_THE TASK_:
A word-for-word copy of the listing is needed. Retype it in full.

_DATA SECTION_:
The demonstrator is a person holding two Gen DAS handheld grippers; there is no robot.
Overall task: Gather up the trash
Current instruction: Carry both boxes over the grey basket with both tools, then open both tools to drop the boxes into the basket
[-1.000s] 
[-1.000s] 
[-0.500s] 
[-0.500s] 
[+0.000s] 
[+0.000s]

_SOLUTION TO THIS EXERCISE_:
The demonstrator is a person holding two Gen DAS handheld grippers; there is no robot.
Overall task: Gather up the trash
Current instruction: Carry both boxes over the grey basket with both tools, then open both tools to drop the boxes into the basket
[-1.000s] 
[-1.000s] 
[-0.500s] 
[-0.500s] 
[+0.000s] 
[+0.000s]

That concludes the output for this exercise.